CREATE INDEX idx_processing_jobs_type ON processing_jobs(job_type);
CREATE INDEX idx_processing_jobs_status ON processing_jobs(status);

Relationships

youtube_videos (1) ──→ (0..n) media_files
media_files (1) ──→ (0..n) transcription_jobs  
transcription_jobs (1) ──→ (0..n) transcription_results
transcription_results (0..1) ──→ (0..n) transcription_results (parent/child versioning)
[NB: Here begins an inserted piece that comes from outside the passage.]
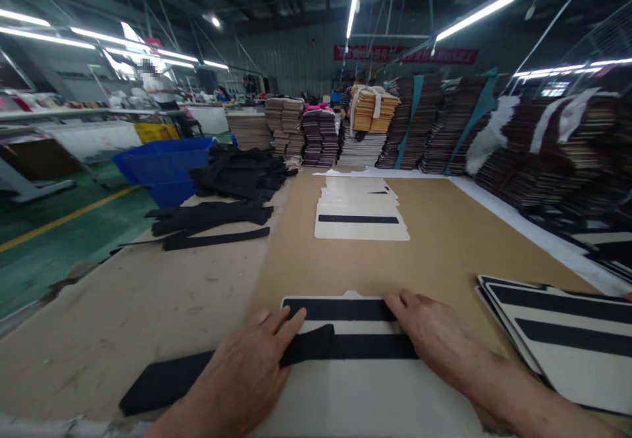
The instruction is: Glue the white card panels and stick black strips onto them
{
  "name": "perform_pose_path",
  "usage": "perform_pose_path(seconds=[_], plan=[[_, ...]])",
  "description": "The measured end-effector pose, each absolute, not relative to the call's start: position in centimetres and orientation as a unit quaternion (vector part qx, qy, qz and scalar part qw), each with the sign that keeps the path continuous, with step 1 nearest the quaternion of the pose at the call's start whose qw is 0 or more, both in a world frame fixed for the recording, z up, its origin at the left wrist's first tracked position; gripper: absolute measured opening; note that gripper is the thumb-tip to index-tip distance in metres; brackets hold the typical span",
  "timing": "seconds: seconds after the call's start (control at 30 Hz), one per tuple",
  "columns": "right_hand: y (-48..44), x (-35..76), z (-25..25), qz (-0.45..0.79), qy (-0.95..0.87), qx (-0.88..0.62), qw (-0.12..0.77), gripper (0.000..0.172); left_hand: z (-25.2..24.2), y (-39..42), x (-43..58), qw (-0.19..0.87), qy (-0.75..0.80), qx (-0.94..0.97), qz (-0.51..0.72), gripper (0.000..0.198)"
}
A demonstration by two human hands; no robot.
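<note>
A pale flat panel lies in front of me, with two black strips across its upper part, the upper strip along its far edge. My left hand rests over the panel's left side, its fingertips by the upper strip's left end. A loose black strip runs beneath that hand and its end overlaps the lower strip; the other fingers appear curled over it. At the panel's far right corner, my right hand lies with its fingers stretched onto the upper strip's end, the thumb hidden.
Several overlapping pale panels lie farther up the brown board. Finished-looking striped panels are stacked at the right. Piles of black strips lie at left beside a blue bin. Tall stacks of pieces line the back.
</note>
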State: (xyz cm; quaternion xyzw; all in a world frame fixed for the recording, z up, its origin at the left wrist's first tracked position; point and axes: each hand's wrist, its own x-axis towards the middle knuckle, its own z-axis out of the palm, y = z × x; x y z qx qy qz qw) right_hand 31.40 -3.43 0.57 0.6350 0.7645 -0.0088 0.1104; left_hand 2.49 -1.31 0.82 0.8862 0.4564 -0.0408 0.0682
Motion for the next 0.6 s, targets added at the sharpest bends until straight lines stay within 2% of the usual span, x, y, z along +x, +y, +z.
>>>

Registry Pattern Implementation

Trax uses SQLAlchemy's registry pattern to prevent "multiple classes" errors:

# src/database/__init__.py
from sqlalchemy.orm import declarative_base, registry

mapper_registry = registry()
Base = declarative_base(registry=mapper_registry)

def register_model(cls):
    """Register a model class to prevent multiple registration errors."""
    return cls

# src/database/models.py
@register_model  
class YouTubeVideo(Base, TimestampedMixin):
    __tablename__ = "youtube_videos"
    # ... model definition

JSONB Query Examples

Search transcript content

-- Find transcripts containing specific text
SELECT tr.id, mf.filename, tr.content->>'text'
FROM transcription_results tr
JOIN media_files mf ON tr.media_file_id = mf.id  
WHERE tr.content->>'text' ILIKE '%machine learning%';

-- Find high-confidence segments
SELECT tr.id, segment->>'text', segment->>'confidence'
FROM transcription_results tr,
     jsonb_array_elements(tr.content->'segments') segment
WHERE (segment->>'confidence')::float > 0.95;

Query file metadata

-- Find files by format
SELECT filename, file_metadata->>'format', file_metadata->>'duration'
FROM media_files
WHERE file_metadata->>'format' = 'mp4';

-- Files larger than 100MB
SELECT filename, file_size, file_metadata->>'bitrate'
FROM media_files
WHERE file_size > 104857600;

Performance analytics

-- Average processing time by pipeline version
SELECT 
    pipeline_version,
    AVG(processing_time) as avg_time,
    AVG(accuracy) as avg_accuracy,
    COUNT(*) as total_transcripts
FROM transcription_results
GROUP BY pipeline_version;

-- Failed jobs analysis
SELECT 
    DATE(created_at) as date,
    COUNT(*) as failed_jobs,
    COUNT(DISTINCT media_file_id) as unique_files
FROM transcription_jobs
WHERE status = 'failed'
GROUP BY DATE(created_at)
ORDER BY date DESC;

Migrations

Database schema is managed via Alembic migrations:

# Create new migration
uv run alembic revision -m "Add new feature"

# Apply migrations
uv run alembic upgrade head

# Downgrade one revision
uv run alembic downgrade -1

# Show current revision
uv run alembic current

Performance Considerations

Indexes

  • All foreign keys are indexed
  • Status columns are indexed for filtering
  • JSONB columns use GIN indexes for text search

Partitioning (Future)

For high-volume usage, consider partitioning large tables:

  • transcription_results by created_at (monthly partitions)
  • media_files by status and created_at

Connection Pooling

PostgreSQL connection pooling is configured for optimal performance:

  • Pool size: 20 connections
  • Max overflow: 30 connections
  • Pool timeout: 30 seconds

For complete schema updates, see migration files in migrations/versions/.